**Required work:**
Return exactly the lines below, starting with the one that has "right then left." and going on through the one that has "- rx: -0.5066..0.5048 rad".
═══ Given entries
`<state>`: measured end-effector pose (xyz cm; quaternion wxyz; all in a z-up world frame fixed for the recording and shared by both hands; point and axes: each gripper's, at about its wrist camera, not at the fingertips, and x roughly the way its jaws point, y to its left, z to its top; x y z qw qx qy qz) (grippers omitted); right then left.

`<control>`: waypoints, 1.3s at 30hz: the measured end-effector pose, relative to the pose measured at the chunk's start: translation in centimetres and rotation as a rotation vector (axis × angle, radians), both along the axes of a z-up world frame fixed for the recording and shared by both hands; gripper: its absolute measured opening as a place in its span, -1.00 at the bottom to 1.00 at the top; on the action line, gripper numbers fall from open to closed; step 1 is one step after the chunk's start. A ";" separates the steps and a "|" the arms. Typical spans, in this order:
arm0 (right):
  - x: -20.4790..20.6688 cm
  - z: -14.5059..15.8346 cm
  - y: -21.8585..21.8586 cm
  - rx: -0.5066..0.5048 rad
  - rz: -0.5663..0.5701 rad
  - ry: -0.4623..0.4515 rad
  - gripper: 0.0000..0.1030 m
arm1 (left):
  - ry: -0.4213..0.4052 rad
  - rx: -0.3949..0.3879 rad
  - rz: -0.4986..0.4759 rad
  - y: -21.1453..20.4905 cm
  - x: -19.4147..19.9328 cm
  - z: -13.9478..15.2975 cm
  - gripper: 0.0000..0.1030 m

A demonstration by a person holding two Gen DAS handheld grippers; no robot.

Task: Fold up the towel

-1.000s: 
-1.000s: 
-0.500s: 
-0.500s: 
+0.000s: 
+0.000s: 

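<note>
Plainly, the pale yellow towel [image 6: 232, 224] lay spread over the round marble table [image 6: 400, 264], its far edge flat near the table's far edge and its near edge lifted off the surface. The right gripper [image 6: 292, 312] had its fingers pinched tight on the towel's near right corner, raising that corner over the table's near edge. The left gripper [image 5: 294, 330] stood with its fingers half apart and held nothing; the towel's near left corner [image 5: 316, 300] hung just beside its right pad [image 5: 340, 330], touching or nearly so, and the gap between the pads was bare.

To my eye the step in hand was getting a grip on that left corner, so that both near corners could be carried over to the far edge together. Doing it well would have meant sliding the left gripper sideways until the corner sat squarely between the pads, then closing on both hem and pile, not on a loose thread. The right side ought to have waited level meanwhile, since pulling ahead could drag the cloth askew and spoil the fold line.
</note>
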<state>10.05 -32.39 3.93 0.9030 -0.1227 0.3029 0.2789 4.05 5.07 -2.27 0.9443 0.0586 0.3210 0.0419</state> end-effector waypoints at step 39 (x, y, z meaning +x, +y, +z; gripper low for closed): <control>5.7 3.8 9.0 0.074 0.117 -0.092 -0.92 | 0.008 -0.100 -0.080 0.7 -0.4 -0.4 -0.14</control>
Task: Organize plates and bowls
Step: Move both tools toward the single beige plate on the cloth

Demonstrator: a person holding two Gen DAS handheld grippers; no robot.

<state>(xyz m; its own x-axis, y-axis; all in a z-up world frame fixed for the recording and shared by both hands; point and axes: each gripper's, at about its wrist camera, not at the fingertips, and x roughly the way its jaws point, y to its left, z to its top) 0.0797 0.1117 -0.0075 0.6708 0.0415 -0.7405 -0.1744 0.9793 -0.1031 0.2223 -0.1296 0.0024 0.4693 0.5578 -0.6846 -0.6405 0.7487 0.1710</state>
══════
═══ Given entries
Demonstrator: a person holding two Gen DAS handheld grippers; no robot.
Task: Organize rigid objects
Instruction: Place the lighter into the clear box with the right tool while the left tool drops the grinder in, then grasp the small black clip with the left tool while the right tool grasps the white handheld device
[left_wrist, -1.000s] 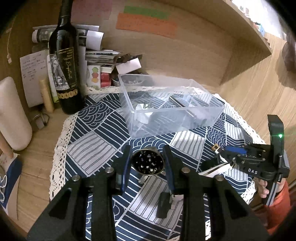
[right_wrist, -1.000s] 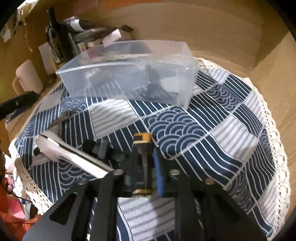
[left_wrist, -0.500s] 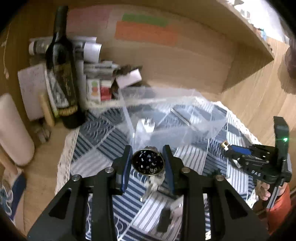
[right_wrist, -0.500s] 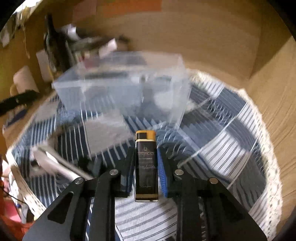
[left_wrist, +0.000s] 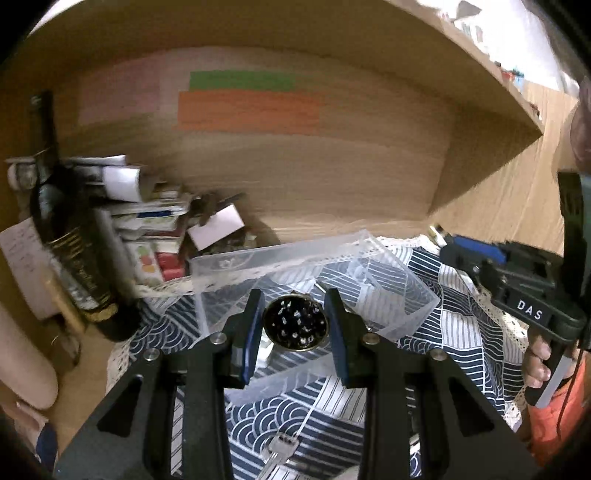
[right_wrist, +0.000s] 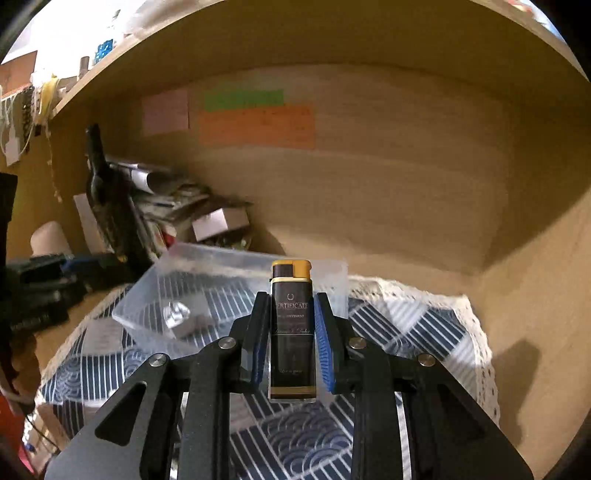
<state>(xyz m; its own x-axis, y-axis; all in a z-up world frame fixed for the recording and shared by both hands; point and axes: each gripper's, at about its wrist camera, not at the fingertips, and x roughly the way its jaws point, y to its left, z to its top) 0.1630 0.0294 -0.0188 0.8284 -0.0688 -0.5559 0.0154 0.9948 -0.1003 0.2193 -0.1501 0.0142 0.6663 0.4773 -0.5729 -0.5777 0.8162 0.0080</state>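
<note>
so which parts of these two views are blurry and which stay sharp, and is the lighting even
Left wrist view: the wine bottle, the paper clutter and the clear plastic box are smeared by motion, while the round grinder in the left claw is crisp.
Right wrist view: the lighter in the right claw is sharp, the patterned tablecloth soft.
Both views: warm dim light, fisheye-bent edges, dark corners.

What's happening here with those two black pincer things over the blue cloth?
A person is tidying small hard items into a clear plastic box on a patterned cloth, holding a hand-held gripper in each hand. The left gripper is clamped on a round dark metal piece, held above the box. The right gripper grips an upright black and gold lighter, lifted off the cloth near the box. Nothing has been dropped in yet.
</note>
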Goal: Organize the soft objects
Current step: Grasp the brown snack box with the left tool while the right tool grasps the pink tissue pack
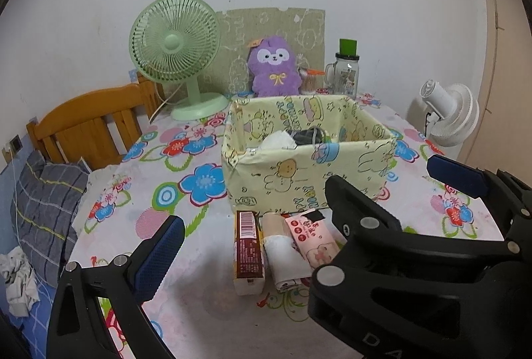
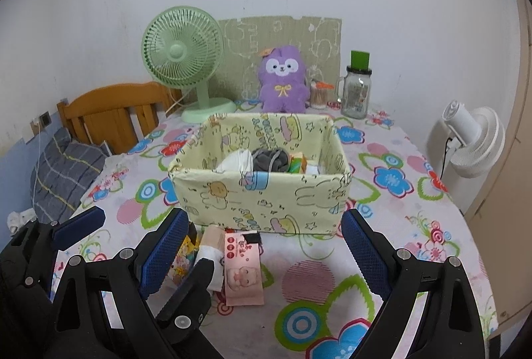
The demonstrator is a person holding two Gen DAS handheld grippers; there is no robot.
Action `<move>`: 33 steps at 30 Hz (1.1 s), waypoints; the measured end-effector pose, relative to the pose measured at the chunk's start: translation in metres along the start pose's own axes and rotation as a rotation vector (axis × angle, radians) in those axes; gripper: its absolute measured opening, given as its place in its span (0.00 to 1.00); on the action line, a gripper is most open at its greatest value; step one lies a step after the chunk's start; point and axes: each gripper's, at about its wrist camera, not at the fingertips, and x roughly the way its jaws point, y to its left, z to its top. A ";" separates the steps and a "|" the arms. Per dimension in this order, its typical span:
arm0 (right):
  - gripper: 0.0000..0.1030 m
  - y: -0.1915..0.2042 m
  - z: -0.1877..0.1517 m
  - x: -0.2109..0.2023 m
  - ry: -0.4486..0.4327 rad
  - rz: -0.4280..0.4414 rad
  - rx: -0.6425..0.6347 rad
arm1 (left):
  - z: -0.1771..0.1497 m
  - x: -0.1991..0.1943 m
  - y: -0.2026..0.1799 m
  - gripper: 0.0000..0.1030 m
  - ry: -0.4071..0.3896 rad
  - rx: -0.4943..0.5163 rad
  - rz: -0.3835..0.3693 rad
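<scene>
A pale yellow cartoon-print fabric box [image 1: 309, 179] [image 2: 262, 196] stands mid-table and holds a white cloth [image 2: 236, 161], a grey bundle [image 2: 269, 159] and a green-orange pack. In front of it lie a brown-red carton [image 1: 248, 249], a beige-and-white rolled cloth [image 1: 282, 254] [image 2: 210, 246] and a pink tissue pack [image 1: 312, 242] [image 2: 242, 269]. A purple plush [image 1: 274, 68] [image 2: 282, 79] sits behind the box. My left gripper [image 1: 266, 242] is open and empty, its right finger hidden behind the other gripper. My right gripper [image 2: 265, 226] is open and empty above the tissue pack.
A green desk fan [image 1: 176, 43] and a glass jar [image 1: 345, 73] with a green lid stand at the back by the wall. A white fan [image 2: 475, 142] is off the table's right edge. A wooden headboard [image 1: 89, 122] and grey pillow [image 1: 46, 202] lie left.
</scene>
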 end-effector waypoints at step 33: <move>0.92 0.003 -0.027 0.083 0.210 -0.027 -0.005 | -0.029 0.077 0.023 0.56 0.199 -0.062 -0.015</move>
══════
**Finished exercise:**
`<state>`: measured end-effector pose (xyz cm; quaternion wxyz; all in a z-up world frame fixed for the recording and shared by both hands; point and axes: each gripper's, at about its wrist camera, not at the fingertips, and x roughly the way its jaws point, y to its left, z to its top; x y z qw qx qy qz) (grippers omitted); right then left.

`<control>`: waypoints, 1.3s at 30hz: the measured end-effector pose, relative to the pose measured at the chunk's start: translation in centimetres and rotation as a rotation vector (axis × angle, radians), both along the axes of a z-up world frame fixed for the recording and shared by both hands; gripper: its absolute measured opening as a place in its span, -1.00 at the bottom to 1.00 at the top; on the action line, gripper numbers fall from open to closed; step 1 is one step after the chunk's start. A ";" separates the steps and a "|" the arms. Typical spans, in this order:
arm0 (right):
  - x: -20.4790..20.6688 cm
  - z: -14.5059..15.8346 cm
  - y: -21.8585..21.8586 cm
  - rx: -0.5066..0.5048 rad

That completes the response.